|Year : 2020 | Volume
| Issue : 1 | Page : 140-143
Unique case of atypical central neurocytoma with craniospinal metastases and pituitary adenoma
Peter Soh1, Bailey Manning1, Ninh Doan2
1 Department of Neurology, University of South Alabama, Mobile, Alabama, USA
2 Baptist Medical Center South, Montgomery, Alabama, USA
|Date of Submission||23-Oct-2019|
|Date of Acceptance||10-Jan-2020|
|Date of Web Publication||25-Feb-2020|
Dr. Peter Soh
Department of Neurology, University of South Alabama, Mobile, Alabama
Source of Support: None, Conflict of Interest: None
Atypical central neurocytoma with extracranial metastases is a rare variant of benign central neurocytoma (CN). No definitive course of treatment exists for atypical CN. We report a unique case of atypical CN with concomitant pituitary macroadenoma and subsequent metastases to the spine. The patient received craniospinal radiation therapy. Close-follow up post tumor-resection may be advised to monitor for drop metastases. To the best of our knowledge, this is the only case reported of atypical CN with drop metastases to the spine concomitant with pathological-proven pituitary macroadenoma.

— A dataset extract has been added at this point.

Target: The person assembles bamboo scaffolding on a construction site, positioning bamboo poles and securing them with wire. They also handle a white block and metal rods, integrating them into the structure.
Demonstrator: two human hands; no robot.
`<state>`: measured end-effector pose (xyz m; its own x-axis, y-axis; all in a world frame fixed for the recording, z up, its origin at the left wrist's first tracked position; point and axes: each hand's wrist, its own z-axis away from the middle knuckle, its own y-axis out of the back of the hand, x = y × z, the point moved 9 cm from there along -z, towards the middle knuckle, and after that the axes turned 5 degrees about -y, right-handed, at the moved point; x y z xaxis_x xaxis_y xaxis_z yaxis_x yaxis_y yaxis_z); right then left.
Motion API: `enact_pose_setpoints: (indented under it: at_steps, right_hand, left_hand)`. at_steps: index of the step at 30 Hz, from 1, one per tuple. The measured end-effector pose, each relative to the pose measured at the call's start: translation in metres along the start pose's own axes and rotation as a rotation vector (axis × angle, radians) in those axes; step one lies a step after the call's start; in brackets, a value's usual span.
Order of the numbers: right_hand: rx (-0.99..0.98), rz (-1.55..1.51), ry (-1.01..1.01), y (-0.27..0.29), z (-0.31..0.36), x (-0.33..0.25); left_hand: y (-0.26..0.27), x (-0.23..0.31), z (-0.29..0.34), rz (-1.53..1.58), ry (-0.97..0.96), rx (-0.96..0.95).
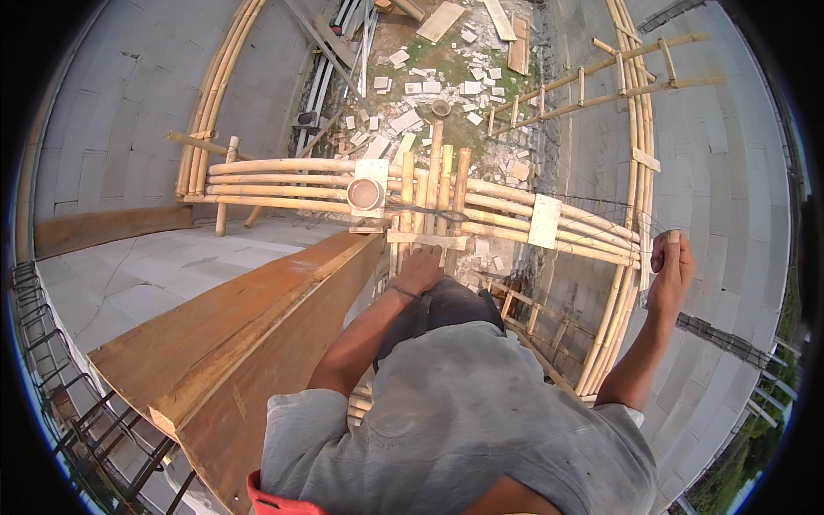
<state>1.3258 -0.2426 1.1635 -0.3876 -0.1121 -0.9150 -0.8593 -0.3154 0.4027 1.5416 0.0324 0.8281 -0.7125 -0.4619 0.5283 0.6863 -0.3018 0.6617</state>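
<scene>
Two tall walls of grey blocks [532, 403] [112, 103] enclosed a narrow space, and on the ground below were many broken white pieces [423, 87].

Horizontal bamboo poles [283, 190] crossed in front of the person, and upright bamboo poles [445, 182] stood against them, with a dark tie [421, 209] around the crossing. This binding appeared to be done. A thin wire [644, 216] was at the right end of the poles, in loose curves, so I judge that the work with it was not finished.

The right hand [672, 264] was raised there, with its fingers bent together, seemingly pinching this wire. The left hand [418, 269] was at the short wooden slat [429, 241]; whether it grasped or only rested, I cannot tell.

The wire was too fine to follow, and its ends could not be found. The person's body hid the lower bamboo, and the dark rim cut off the walls.
</scene>
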Motion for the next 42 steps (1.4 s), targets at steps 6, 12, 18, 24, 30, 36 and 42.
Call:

Keywords: Drop, intraventricular, MIB, radiation, suprasellar
|How to cite this article:|
Soh P, Manning B, Doan N. Unique case of atypical central neurocytoma with craniospinal metastases and pituitary adenoma. Asian J Neurosurg 2020;15:140-3
|How to cite this URL:|
Soh P, Manning B, Doan N. Unique case of atypical central neurocytoma with craniospinal metastases and pituitary adenoma. Asian J Neurosurg [serial online] 2020 [cited 2020 Jul 13];15:140-3. Available from: http://www.asianjns.org/text.asp?2020/15/1/140/279037
| Introduction|| |
Central neurocytomas (CN) are benign lesions that typically develop from the nuclei of the septum pellucidum and present as intraventricular tumors. CN is generally a benign tumor classified as Grade II by the World Health Organization and associated mainly with a favorable outcome. Atypical CN can have aggressive nature of metastasizing to other areas of the brain and to extracranial areas, including the spine. Immunohistochemistry stain cell proliferation index (MIB-1) can help to differentiate atypical CN from benign CN. Here, we report a case of atypical CN that metastasized to the cervical, thoracic, and lumbar spine, with concomitant pituitary macroadenoma found on imaging. We believe this is the only case reported of this kind.
| Case Report|| |
A 48-year-old male presented with 11-month history of syncopal episodes and questionable seizures. The patient was seen at an outside hospital and referred to our institution for neurosurgical care after computed tomography (CT) and magnetic resonance imaging (MRI) brain showed a mass centered in the trigone of the left lateral ventricle as well as pineal gland extending into the third ventricle and fourth ventricle with local mass effect and possible infiltration of the left and right cerebral peduncles, left thalamus, and splenium of the corpus callosum [Figure 1]a. A suprasellar mass consistent with pituitary macroadenoma compressing optic chiasm was also noted [Figure 1]b. Enlargement of the lateral and third ventricles was consistent with obstructive hydrocephalus [Figure 1]c. Periventricular white matter signal changes with increased signal intensity on T2-weighted images were consistent with subependymal cerebrospinal fluid (CSF) migration [Figure 1]c. On presentation, he had normal vision and no papilledema with an unremarkable neurological examination. The working diagnosis preoperatively was pituitary tumor and hydrocephalus due to obstructive tumor in the left thalamopeduncular area.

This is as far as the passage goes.